Tuesday, August 21, 2018


Oblivion: A Novel Place to Live by Hank Bruce is a refreshingly wonderful book.
 It's part mystical, fantasy, historical, whimsical, and a hard book to put down and at the end you want the story to go on forever. It is a novel place to live, in that it's a different and unique town that also happens to be in a novel.

Oblivion is a ghost town in New Mexico. Belinda is a burned out advertising executive that leaves the office, buys clothes from thrift store, gets on a bicycle and rides away. On a whim when she sees an old faded wooden sign that says Oblivion decides to check it out. She meets Ben, who's an artist that lives a few miles away. They enjoy each other's company, spend the night together platonically and go their separate ways. Then the story gets interesting.
Ben has some friends who he tells about Belinda, they decide the only way he can get her back is to buy Oblivion, which just happens to be for sale. They grab some of his paintings and at an open air market make nearly two thousand dollars. He wins the bid and now owns a ghost town.
Belinda meets a woman who has mystical powers. The woman convinces her to come back to Oblivion and when a biker gang starts to harass them suddenly there's a thunder storm that drives the bad guys away and they go on.
The homeless in Santa Fe flock to the town, start cleaning it up and fixing up houses for their families. Scientists from the University of New Mexico decide to make a social experiment of the town and built wind turbines and solar panels for electricity.
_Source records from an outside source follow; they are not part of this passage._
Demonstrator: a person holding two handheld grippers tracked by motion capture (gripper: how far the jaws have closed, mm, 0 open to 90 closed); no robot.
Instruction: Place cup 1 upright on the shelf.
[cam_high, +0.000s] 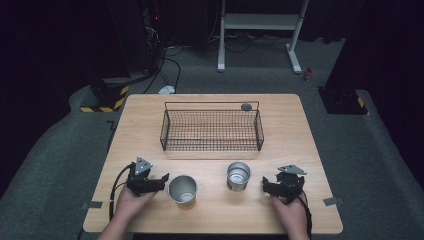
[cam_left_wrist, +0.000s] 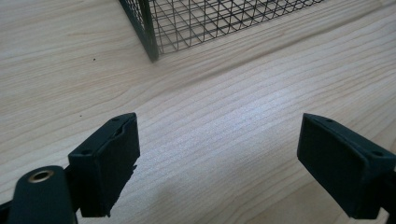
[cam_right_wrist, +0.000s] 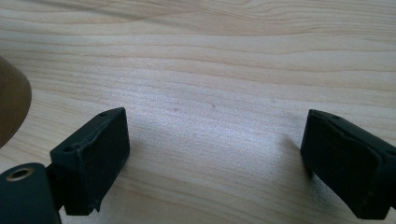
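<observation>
Two shiny round open-topped steel cups, left (cam_high: 182, 189) and right (cam_high: 238, 175), are being shown upright on the pale wooden table (cam_high: 210, 220) before the black wire basket (cam_high: 211, 130), flanked by spread, empty left gripper (cam_high: 159, 181) and right gripper (cam_high: 268, 187).

wire basket (cam_high: 212, 131): far half of table (cam_high: 300, 145) | small grey disc (cam_high: 246, 106): basket's far-right corner

Two shiny metal cups (cam_high: 182, 189) (cam_high: 238, 175), a black wire basket (cam_high: 211, 131), matt pale wood-grain counter (cam_high: 150, 115), matt black plastic claws (cam_left_wrist: 219, 168).
</observation>
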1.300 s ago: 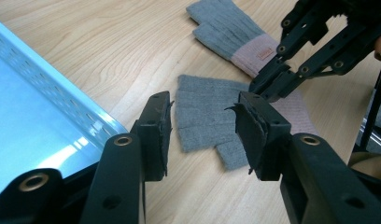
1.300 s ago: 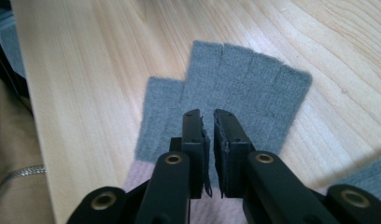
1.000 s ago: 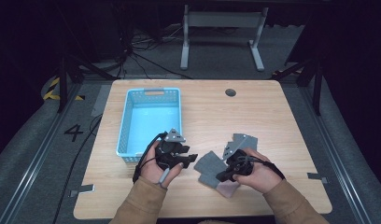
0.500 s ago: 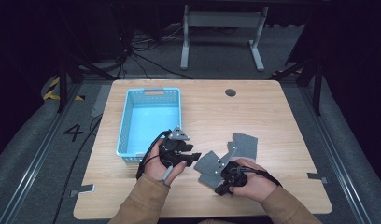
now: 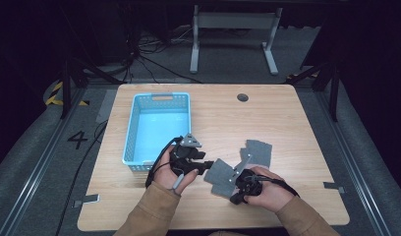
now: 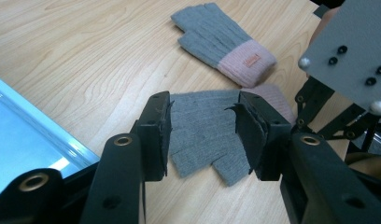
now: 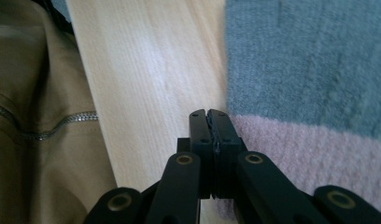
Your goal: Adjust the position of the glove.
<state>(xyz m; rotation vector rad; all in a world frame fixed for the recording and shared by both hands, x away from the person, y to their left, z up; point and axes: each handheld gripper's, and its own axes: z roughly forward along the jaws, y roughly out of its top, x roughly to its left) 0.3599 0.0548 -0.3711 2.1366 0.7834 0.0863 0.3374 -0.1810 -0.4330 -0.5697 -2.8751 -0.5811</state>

They built solar toilets that bake human waste into bricks that they can then use for fuel.
Naturally there's the rancher who was outbid for the town and offers thousands more for it, which is refused. He needs the town because it has the underground water he's been using for his ranch.
Meanwhile Belinda becomes a poet, Ben is not equipped to run a town. He just wants to paint.
An old Indian comes and takes over the spiritual side of things telling everyone that this is a town built around love. When the rancher tries to have his road crew block of the only road leading into the town, which is land he owns. The mystic woman sends a swarm of bees to drive them away.
A lot goes on in this book. It's not all peace and harmony in the town without proper structure. The rancher sees to it that government agencies snoop around and want to shut the town down for not complying with rules and regulations.
The plot is intriguing in and of itself, but Hank's prose and poetry is what really makes the book memorable. I'm reminded of Bridges of Madison County. The way the book was worded is what made the book.
This is definitely a book everyone should enjoy.

1 comment:

Berthold Gambrel said...

Sounds interesting. I will check it out as soon as I work my way through my current to-be-read list.